Путь из Орды до Новгорода и обратно не очень близок, и всё это время Дмитрий провел гостем великого хана. Никто не стеснял его свободы, он мог ходить по городу, который напоминал библейский Вавилон – столько в нем было разноязыких мастеров и торговцев со всех земель, и подвластных великому хану, и очень далеких, а потому свободных.
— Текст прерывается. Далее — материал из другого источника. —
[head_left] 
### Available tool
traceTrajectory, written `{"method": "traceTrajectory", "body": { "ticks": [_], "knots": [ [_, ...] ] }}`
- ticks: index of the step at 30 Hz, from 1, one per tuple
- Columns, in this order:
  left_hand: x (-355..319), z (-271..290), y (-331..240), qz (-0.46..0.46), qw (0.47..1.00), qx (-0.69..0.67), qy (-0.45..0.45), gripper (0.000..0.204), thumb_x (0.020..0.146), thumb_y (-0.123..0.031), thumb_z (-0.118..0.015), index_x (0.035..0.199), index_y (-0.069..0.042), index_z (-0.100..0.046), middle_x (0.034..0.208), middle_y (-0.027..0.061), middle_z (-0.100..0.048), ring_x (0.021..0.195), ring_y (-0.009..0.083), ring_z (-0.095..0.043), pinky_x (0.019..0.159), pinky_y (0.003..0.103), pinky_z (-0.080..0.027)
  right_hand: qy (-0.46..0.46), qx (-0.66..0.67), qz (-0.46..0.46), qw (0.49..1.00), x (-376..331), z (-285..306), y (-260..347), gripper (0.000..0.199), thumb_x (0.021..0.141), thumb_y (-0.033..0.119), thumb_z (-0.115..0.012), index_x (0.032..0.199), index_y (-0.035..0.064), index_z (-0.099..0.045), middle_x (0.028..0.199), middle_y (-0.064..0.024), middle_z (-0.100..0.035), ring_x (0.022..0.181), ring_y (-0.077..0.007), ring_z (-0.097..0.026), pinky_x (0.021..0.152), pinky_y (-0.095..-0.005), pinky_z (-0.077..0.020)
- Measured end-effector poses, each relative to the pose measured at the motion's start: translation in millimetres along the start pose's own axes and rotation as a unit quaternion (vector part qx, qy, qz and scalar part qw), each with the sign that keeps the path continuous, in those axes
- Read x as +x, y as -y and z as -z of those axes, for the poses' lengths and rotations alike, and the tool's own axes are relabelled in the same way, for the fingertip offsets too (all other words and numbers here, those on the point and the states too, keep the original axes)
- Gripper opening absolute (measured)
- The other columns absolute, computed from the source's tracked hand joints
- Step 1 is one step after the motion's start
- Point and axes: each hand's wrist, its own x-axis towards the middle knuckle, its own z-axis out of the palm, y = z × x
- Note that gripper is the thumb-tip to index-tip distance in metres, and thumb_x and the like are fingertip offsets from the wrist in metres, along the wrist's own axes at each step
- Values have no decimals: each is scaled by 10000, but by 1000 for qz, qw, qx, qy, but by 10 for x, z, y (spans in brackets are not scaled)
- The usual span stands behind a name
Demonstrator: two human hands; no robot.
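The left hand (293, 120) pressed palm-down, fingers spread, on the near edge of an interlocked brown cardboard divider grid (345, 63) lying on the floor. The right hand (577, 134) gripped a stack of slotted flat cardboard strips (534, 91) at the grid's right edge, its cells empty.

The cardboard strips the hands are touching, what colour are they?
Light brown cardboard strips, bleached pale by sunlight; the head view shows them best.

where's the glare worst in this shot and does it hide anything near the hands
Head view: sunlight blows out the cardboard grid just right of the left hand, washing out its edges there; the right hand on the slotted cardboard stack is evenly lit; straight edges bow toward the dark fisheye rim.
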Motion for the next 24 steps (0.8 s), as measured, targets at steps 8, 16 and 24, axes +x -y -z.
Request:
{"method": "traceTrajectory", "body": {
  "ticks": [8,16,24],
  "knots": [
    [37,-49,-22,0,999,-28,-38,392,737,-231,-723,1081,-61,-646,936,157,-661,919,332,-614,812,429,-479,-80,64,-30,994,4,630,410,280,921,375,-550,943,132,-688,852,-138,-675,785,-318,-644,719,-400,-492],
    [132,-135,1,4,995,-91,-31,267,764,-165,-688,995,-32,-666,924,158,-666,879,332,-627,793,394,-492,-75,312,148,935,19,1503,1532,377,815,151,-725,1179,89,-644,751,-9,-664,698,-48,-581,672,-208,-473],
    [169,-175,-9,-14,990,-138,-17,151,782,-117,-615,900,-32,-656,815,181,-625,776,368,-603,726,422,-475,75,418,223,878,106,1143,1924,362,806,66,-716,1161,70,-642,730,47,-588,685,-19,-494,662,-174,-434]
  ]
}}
Иногда Дмитрий садился на коня, выезжал в степь и скакал вслед за солнцем – словно хотел поверить, что он на самом деле свободен…
…Когда из Новгорода явился гонец и сообщил, что Юрий отказывается явиться на суд к великому хану, Азбяк вызвал к себе Дмитрия и вручил ему джарлик.
И вот тверской князь стоит перед суровым взором великого хана, сжимает в руках шершавый свиток, не решаясь поднять взгляд. Видит только ноги Азбяка в войлочных туфлях, которые свисают с ложа, заменяющего ему княжеский престол.
По воле великого хана он, тверской князь Дмитрий, только что стал великим князем Владимирским, то есть старшим князем всех русских земель. И теперь он может так же, как это сделал его отец, прислать своего наместника в Новгород, и тот потребует, чтобы Юрий подчинился воле великого хана, и явился в Орду. И если Юрий по-прежнему будет противиться, великий князь попросит у великого хана войско, и Орда сама придет за тем, кто посмел ослушаться её волю.
Конечно, Дмитрий понимал, что если ордынская рать снова придет на Русь, то опять будут гореть города и умирать люди. Но у него, великого князя, нет другого пути. Он должен отомстить тому, кто оклеветал отца. А потом продолжить его дело – объединить Русь, которую разоряют не только набеги ордынцев, но и междоусобицы удельных князей.
Дмитрию недавно миновал двадцать третий год, но он давно не считал себя юным – в двенадцать уже командовал тверской княжеской дружиной, поэтому понимал, что его жизни не хватит, чтобы сделать Русь снова единой. Он ненавидел татар, ненавидел великого хана, – но понимал: нужно скрывать свою ненависть, и если не быть покорным, то делать вид, что готов покориться воле Азбяка. Ведь за ним – сила.
Сила не только Великой Орды, но всех монгольских улусов…
Монголы покорили весь мир – кроме западных земель.
Отец не раз говорил ему об этом. Рассказывал, как его дядя, великий князь Киевский и Владимирский Александр, ездил в далекий Каракорум – столицу главного из улусов. Один только путь туда длился почти полгода…
И везде на этом пути – разоренные земли, сожженные города…
Отец не помнил своего дядю – тот умер задолго до его рождения, когда в очередной раз возвращался из Орды, где был, по слухам, отравлен, – но его слова, сказанные незадолго до смерти, передавались из уст в уста по всей Руси: «Татары – это огромная сила. Никто не может с ней совладать. Но мы когда-нибудь это сделаем! Рано или поздно царство Чингиса падёт – как пали все древние царства, вплоть до Рима! Все эти царства канули в Лету, и только руины царских дворцов напоминают о них. Так что придет время, когда исчезнет и царство Чингиса! И все, кто страдает под игом татар, обретут свободу! И Русь тоже станет свободной! И единой!».